Sims was killed three days later.
Public defenders representing Adams last week renewed a request for a judge to order law enforcement and court officials and prosecutors to not release further information about the case.
They’ve cited a flurry of news stories that followed his second arrest, which were based on information released by police and filed in court. Some reports, the defense said, contained information that was speculative and inaccurate. The lawyers expressed concern about preserving Adams’ right to a fair trial.
A judge heard arguments about their request Monday morning, but did not immediately rule.
Hillsborough prosecutors are now seeking the death penalty in at least nine cases, which include a total of 12 defendants. When Lopez was appointed in August by Gov. Ron DeSantis, the office had five pending death penalty cases.
Since then, prosecutors have secured death sentences against Steven Lorenzo, who admitted to the sexual torture murders of two men, and Tyrone Johnson, who was convicted of killing his girlfriend and her 10-year-old son.

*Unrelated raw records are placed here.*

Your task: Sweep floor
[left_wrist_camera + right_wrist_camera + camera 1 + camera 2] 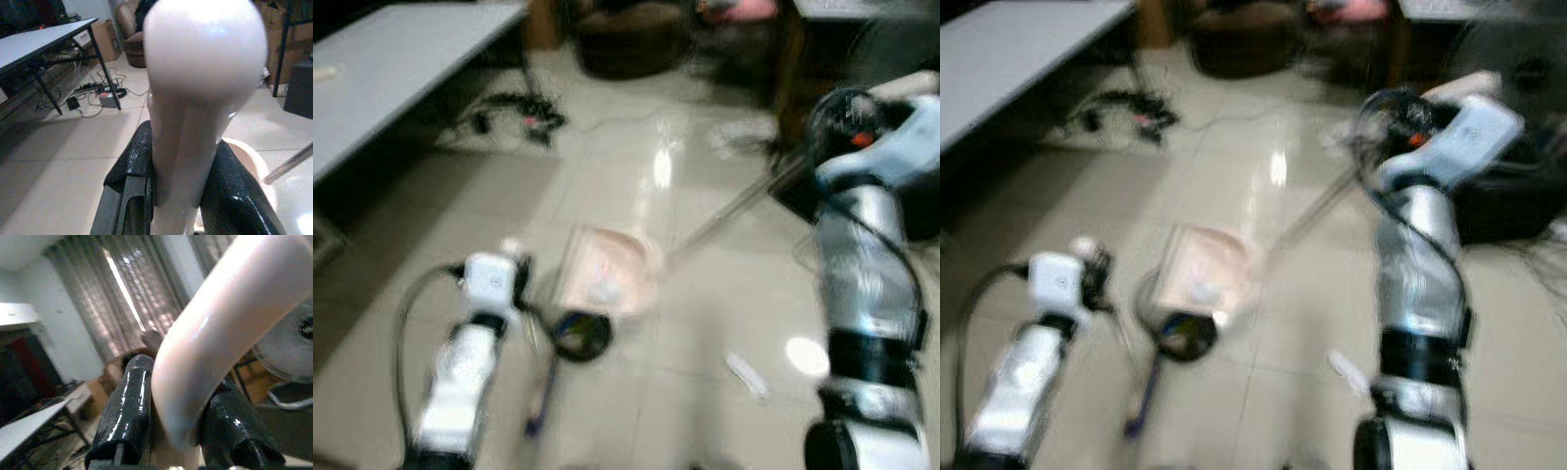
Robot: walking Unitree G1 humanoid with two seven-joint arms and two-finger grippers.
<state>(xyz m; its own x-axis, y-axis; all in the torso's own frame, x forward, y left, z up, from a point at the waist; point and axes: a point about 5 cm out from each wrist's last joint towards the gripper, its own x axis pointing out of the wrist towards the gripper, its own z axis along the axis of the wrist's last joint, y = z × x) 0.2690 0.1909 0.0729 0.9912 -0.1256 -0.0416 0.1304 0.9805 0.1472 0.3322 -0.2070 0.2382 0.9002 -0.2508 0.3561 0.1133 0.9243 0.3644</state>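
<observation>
Pink dustpan [604, 276] sits on tiled floor [705, 392] btwn both arms, w/ a black round object [581, 335] beside it. Left gripper [178, 196] clamps a pale pink handle [195, 98]; right gripper [176, 431] clamps a pink curved handle [220, 333], metal pole [734, 211] slanting to dustpan. No legible writing; blurred.

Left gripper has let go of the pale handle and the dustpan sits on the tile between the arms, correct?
Not quite. The left gripper is shut on the pale handle, as the left wrist view shows: both jaws press its sides. The pink dustpan does sit on the tile between the arms.
</observation>
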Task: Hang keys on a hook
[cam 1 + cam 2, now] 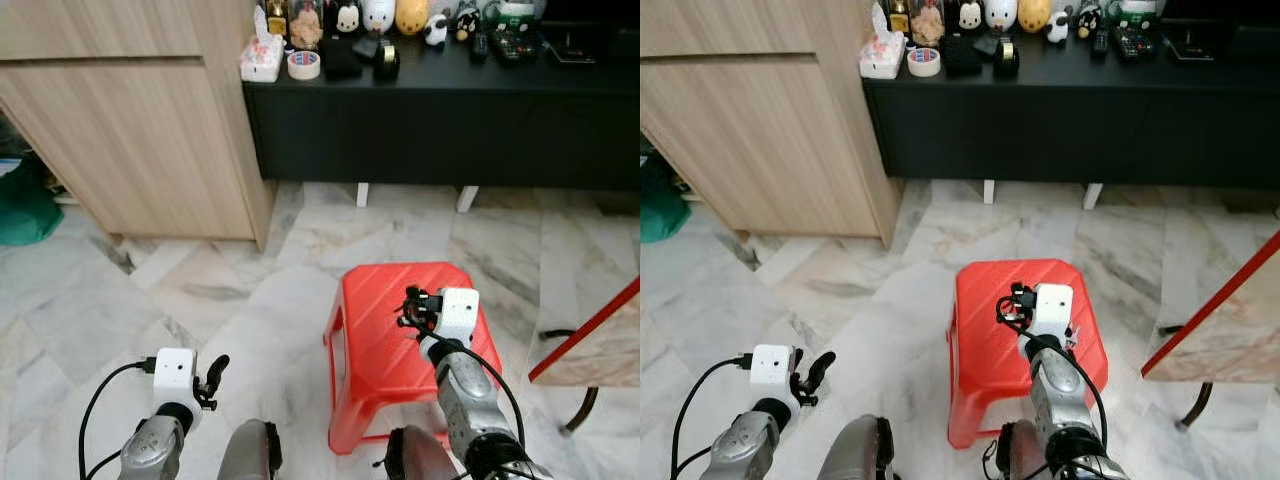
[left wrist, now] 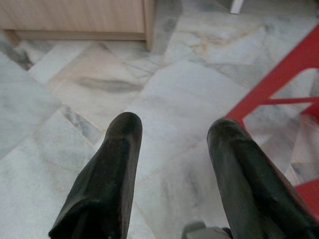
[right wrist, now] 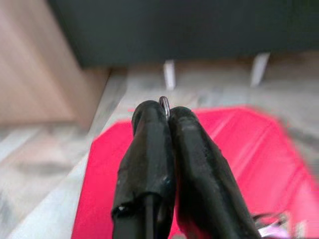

They also sought the death penalty against Matthew Terry, who was convicted in November of killing his girlfriend, Kay Baker. But a jury in Terry’s case found that the case’s aggravating factors were not sufficient to warrant a death sentence. Terry was sentenced to life in prison.
The pursuit of capital punishment in Adams’ case comes as the state Legislature considers lowering the threshold at which juries can recommend the death penalty. Current state law requires juries to be unanimous in such cases, but Gov. Ron DeSantis and some lawmakers have said they think a vote of 8-4 should be the minimum requirement.